Dataset records
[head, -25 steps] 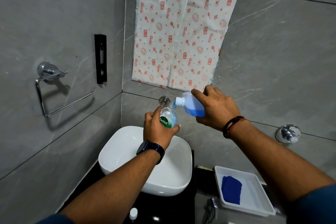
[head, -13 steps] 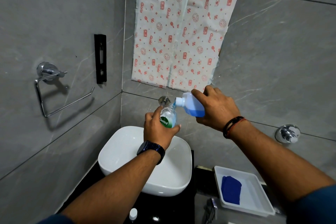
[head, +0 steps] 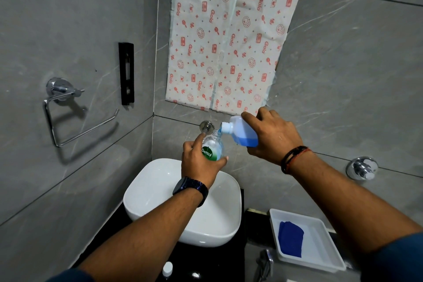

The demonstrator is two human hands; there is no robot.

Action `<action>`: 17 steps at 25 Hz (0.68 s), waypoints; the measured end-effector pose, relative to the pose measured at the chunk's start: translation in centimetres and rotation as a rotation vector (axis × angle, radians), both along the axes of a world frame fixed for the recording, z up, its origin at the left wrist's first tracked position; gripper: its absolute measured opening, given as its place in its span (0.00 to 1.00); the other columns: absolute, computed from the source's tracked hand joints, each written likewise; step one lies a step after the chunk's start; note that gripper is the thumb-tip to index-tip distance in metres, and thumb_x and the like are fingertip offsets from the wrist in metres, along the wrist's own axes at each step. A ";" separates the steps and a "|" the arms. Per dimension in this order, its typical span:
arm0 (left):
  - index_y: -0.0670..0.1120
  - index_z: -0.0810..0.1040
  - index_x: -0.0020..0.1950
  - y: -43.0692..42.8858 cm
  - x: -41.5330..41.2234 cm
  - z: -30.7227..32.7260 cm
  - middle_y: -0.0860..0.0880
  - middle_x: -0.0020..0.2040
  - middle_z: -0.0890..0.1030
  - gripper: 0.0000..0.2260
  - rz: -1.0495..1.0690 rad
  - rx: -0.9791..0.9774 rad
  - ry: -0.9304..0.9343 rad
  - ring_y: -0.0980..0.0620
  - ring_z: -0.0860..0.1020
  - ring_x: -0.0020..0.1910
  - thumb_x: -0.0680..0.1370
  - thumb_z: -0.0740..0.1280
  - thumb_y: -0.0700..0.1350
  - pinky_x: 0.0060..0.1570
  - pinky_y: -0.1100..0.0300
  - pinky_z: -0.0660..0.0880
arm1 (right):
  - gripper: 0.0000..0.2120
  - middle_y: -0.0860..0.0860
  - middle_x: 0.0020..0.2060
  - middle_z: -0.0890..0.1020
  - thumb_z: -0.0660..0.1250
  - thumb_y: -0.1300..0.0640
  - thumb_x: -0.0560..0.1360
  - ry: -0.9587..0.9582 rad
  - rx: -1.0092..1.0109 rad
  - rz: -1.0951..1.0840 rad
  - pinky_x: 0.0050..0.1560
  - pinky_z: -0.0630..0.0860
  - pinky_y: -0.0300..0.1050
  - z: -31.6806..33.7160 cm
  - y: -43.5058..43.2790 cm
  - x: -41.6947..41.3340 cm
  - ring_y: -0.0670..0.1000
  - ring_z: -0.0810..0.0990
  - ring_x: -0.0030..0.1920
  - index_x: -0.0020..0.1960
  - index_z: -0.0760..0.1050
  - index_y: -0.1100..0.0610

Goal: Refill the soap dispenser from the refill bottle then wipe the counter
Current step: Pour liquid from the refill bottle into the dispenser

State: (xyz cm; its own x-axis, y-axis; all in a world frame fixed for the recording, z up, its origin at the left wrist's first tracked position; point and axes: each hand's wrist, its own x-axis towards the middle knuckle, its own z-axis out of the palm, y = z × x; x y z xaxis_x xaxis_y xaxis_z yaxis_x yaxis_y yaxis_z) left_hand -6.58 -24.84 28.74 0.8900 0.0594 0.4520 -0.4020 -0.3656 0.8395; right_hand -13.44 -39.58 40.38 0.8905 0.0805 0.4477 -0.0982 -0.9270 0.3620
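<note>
We hold the soap dispenser (head: 212,147) in our left hand (head: 201,165) above the basin (head: 151,192), the refill bottle (head: 240,131) in our right hand (head: 272,139) tipped at its mouth. Right of the basin, a cloth (head: 290,239) lies in a tray (head: 329,256); a cap (head: 167,268) sits before the basin.

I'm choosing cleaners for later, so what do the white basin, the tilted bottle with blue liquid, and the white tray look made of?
The white basin looks like glazed ceramic: glossy, smooth, thick rounded rim. The tilted bottle with blue liquid seems translucent plastic, since the liquid shows through cloudy walls. The white tray appears matte moulded plastic, thin-walled with dull, even surfaces; melamine can't be ruled out.
</note>
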 end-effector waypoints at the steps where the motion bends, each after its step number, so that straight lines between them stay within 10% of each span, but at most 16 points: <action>1: 0.54 0.69 0.66 0.0 0.0 0.0 0.55 0.51 0.64 0.39 0.000 -0.001 0.000 0.50 0.74 0.50 0.58 0.79 0.55 0.41 0.62 0.71 | 0.38 0.56 0.56 0.73 0.76 0.48 0.63 0.001 0.000 0.000 0.40 0.77 0.51 0.0 0.0 0.0 0.56 0.73 0.52 0.68 0.60 0.48; 17: 0.54 0.68 0.66 -0.1 0.2 0.0 0.53 0.52 0.65 0.39 -0.011 -0.004 0.004 0.51 0.72 0.49 0.58 0.80 0.55 0.42 0.62 0.72 | 0.39 0.56 0.57 0.73 0.76 0.47 0.63 0.000 -0.003 0.002 0.42 0.78 0.52 0.0 -0.1 0.1 0.57 0.73 0.53 0.67 0.60 0.48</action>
State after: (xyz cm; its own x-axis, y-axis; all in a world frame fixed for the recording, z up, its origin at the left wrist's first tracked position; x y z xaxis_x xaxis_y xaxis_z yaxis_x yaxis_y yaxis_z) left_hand -6.43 -24.94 28.78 0.8925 0.0516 0.4481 -0.4024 -0.3577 0.8427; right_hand -13.34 -39.64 40.39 0.8904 0.0840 0.4473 -0.0959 -0.9262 0.3647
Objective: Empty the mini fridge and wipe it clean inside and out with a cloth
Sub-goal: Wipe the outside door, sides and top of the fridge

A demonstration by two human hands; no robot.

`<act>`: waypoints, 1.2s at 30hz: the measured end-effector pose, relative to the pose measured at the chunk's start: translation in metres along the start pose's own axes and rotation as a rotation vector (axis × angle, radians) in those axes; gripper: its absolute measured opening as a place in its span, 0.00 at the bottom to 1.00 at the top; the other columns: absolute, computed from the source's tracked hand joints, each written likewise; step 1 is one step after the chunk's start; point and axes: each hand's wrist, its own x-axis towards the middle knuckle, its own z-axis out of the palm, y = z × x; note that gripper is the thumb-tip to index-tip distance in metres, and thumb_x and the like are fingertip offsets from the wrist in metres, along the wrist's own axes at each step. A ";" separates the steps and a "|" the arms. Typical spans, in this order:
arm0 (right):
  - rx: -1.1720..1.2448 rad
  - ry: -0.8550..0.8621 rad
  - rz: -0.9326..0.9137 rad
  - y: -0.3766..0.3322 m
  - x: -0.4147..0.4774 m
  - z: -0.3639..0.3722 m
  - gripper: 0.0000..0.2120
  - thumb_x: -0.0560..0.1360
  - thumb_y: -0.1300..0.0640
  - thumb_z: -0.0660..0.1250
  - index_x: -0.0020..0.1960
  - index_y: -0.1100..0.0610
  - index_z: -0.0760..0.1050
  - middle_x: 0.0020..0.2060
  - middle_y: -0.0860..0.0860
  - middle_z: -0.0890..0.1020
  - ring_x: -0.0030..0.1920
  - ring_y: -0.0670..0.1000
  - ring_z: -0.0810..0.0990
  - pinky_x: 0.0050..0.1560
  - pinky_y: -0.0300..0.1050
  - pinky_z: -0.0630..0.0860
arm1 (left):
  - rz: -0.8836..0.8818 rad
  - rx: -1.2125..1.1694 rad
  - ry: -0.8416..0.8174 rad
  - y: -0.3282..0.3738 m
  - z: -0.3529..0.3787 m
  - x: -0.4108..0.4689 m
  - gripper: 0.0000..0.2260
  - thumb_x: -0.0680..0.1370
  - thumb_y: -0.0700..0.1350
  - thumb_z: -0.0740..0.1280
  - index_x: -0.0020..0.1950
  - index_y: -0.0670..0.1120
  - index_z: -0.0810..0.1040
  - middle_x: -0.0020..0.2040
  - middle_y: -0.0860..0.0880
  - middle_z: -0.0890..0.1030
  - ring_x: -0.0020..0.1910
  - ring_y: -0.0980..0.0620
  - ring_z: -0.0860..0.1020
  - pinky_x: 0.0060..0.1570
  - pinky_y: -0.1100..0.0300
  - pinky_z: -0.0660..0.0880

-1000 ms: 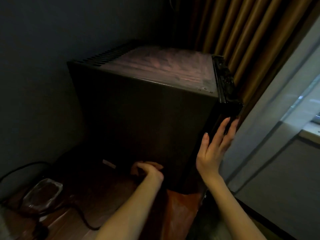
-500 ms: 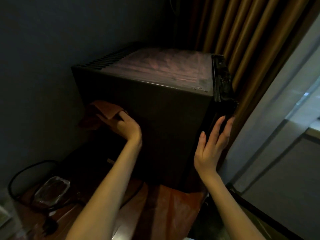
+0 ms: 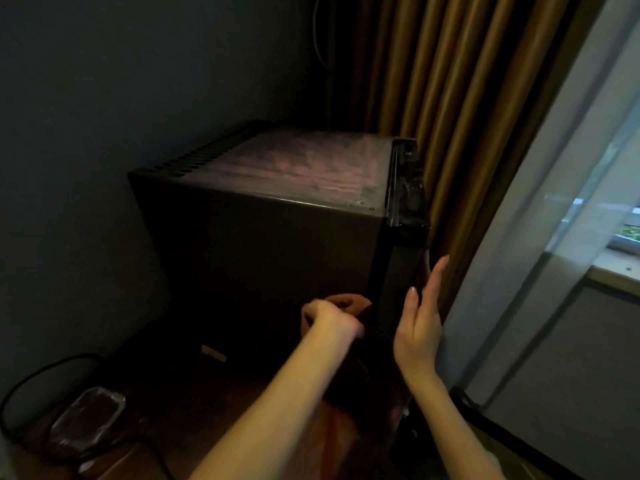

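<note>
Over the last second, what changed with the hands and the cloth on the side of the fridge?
The left hand, gripping the cloth, swept from low on the mini fridge side panel up toward its rear, then back down near the front edge. The right hand stayed open and flat by the door edge; the fridge did not move.
</note>
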 end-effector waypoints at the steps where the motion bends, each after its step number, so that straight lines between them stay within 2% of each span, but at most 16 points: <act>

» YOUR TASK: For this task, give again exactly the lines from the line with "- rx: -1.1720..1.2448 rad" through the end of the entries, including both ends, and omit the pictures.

» RESPONSE:
  - rx: -1.1720..1.2448 rad
  - ry: -0.8550..0.8621 rad
  - rz: -0.9326..0.9137 rad
  - y: -0.3766..0.3322 m
  - x: -0.4147..0.4774 m
  - z: -0.3639..0.3722 m
  - gripper: 0.0000..0.2120
  - thumb_x: -0.0560..0.1360
  - thumb_y: -0.1300..0.0640
  - thumb_z: -0.0660..0.1250
  - index_x: -0.0020..0.1960
  - index_y: -0.1100..0.0610
  - index_z: -0.0760..0.1050
  - middle_x: 0.0020..0.2060
  - middle_y: -0.0860..0.0860
  - middle_z: -0.0890..0.1020
  - ring_x: -0.0030..0.1920
  - ring_y: -0.0670..0.1000
  - ring_z: -0.0810..0.0990
  - pinky_x: 0.0050..0.1560
  - pinky_y: -0.0300..0.1050
  - pinky_z: -0.0630..0.0860
arm1 (left):
  - rz: -0.8836..0.8818 rad
  - rx: -1.2125..1.1694 rad
  - ry: -0.8416..0.8174 rad
  - y: -0.3282..0.3738 m
  - z: -0.3529..0.3787 m
  - x: -0.4108..0.4689 m
  - gripper: 0.0000..0.2260
  - thumb_x: -0.0680..0.1370
  - thumb_y: -0.0700..0.1350
  - thumb_z: -0.0740..0.1280
  - index_x: -0.0020..0.1950
  - index_y: -0.0670..0.1120
  - index_z: -0.0810..0.1040
  - middle_x: -0.0020..0.2040
  - middle_y: -0.0860..0.0880
  - middle_z: -0.0890..0.1030
  - ring_x: -0.0020..0.1910
  - ring_y: -0.0980..0.0620
  - ring_z: -0.0860..0.1020
  - pinky_x: 0.0060..0.1570
  - pinky_y: -0.1100..0.0300
  - pinky_z: -0.0660..0.0880

-1000 ms: 
-500 ms: 
+0 ms: 

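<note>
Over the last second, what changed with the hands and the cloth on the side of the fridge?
The left hand, gripping the cloth, swept from low on the mini fridge side panel up toward its rear, then back down near the front edge. The right hand stayed open and flat by the door edge; the fridge did not move.
</note>
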 end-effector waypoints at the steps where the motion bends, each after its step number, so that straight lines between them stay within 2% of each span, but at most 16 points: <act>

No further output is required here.